▸ **EXERCISE OBJECTIVE**:
Would you repeat the whole listing exactly, pictures excluded?

Segment Start: PROVIDED DATA

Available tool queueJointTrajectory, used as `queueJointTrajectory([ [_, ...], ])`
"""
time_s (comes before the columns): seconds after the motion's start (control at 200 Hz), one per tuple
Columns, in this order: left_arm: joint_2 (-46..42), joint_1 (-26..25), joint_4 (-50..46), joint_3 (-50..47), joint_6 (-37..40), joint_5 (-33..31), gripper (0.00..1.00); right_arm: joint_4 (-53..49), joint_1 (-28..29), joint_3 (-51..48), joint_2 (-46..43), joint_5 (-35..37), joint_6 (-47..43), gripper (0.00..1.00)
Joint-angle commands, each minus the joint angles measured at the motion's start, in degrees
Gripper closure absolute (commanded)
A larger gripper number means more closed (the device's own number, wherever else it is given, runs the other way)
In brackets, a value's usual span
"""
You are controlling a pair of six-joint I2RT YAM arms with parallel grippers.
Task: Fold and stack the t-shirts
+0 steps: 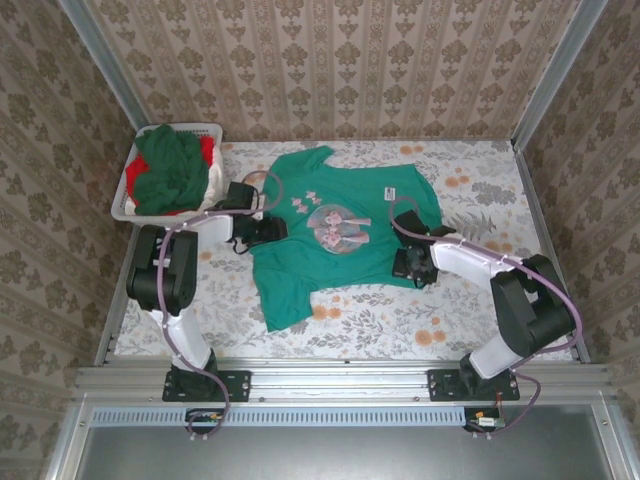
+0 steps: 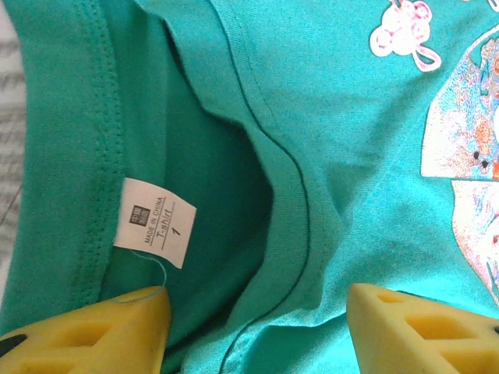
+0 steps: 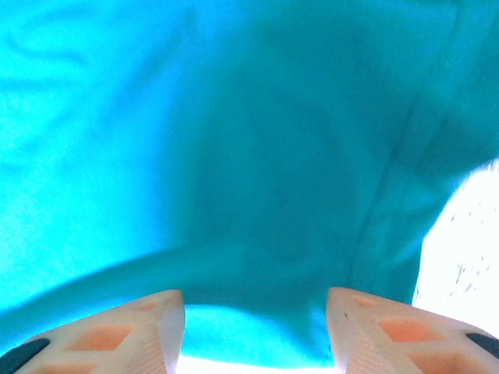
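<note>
Surroundings: white slatted basket [image 1: 124, 196] at the far-left corner of the surface [image 1: 400, 322], holding a dark green shirt [image 1: 170, 165] heaped over a red shirt [image 1: 207, 150]. Damask-patterned walls [image 1: 330, 60] close off three sides.
In the way: nothing lies on the spread shirt but the two sets of fingers. The basket sits just beside the left arm [image 1: 165, 270].
Task item: teal t-shirt [image 1: 300, 270] lies print-up near mid-surface, neck toward the left side and bottom edge toward the right. One sleeve points to the far edge, the other to the near edge.
Materials: soft knit cloth with a ribbed, stitched collar [image 2: 292, 210]. A white woven neck label [image 2: 153, 222] sits inside the back of the neck. The round pink-grey chest print [image 1: 338, 228] looks slightly glossy. The surface cover is floral.
Left arm pose: elbow raised, forearm reaching inward, wrist low over the neck opening.
Left fingers [image 2: 86, 335]: yellow and wedge-shaped, spread wide either side of the collar, clamping nothing.
Right arm [image 1: 525, 300] pose: bent and reaching inward to the shirt's bottom edge.
Right fingers [image 3: 117, 335]: parted, with the hem [image 3: 249, 327] lying between them, not pinched.
</note>
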Motion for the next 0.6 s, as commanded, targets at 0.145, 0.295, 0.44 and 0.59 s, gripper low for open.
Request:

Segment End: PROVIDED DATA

▸ **RESULT OF THIS TASK**:
Available tool queueJointTrajectory, used as `queueJointTrajectory([ [_, ...], ])`
"""
time_s (comes before the columns): seconds after the motion's start (control at 200 Hz), one per tuple
Columns, in this order: left_arm: joint_2 (-46..42), joint_1 (-26..25), joint_4 (-50..46), joint_3 (-50..47), joint_6 (-37..40), joint_5 (-33..31), gripper (0.00..1.00); right_arm: joint_4 (-53..49), joint_1 (-28..29), joint_3 (-51..48), joint_2 (-46..43), joint_5 (-35..37), joint_6 (-47..43), gripper (0.00..1.00)
Joint-angle commands, each minus the joint angles measured at the motion's start, in degrees
Gripper closure absolute (commanded)
A larger gripper number means more closed (the device's own number, wherever else it is given, runs the other way)
In brackets, a value's usual span
"""
You are controlling a pair of six-joint I2RT YAM arms with parallel grippers.
Task: Fold and stack the t-shirts
+0 steps: 
+0 steps: 
+0 steps: 
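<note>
Surroundings: white slatted basket [image 1: 124, 196] at the far-left corner of the surface [image 1: 400, 322], holding a dark green shirt [image 1: 170, 165] heaped over a red shirt [image 1: 207, 150]. Damask-patterned walls [image 1: 330, 60] close off three sides.
In the way: nothing lies on the spread shirt but the two sets of fingers. The basket sits just beside the left arm [image 1: 165, 270].
Task item: teal t-shirt [image 1: 300, 270] lies print-up near mid-surface, neck toward the left side and bottom edge toward the right. One sleeve points to the far edge, the other to the near edge.
Materials: soft knit cloth with a ribbed, stitched collar [image 2: 292, 210]. A white woven neck label [image 2: 153, 222] sits inside the back of the neck. The round pink-grey chest print [image 1: 338, 228] looks slightly glossy. The surface cover is floral.
Left arm pose: elbow raised, forearm reaching inward, wrist low over the neck opening.
Left fingers [image 2: 86, 335]: yellow and wedge-shaped, spread wide either side of the collar, clamping nothing.
Right arm [image 1: 525, 300] pose: bent and reaching inward to the shirt's bottom edge.
Right fingers [image 3: 117, 335]: parted, with the hem [image 3: 249, 327] lying between them, not pinched.
</note>
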Motion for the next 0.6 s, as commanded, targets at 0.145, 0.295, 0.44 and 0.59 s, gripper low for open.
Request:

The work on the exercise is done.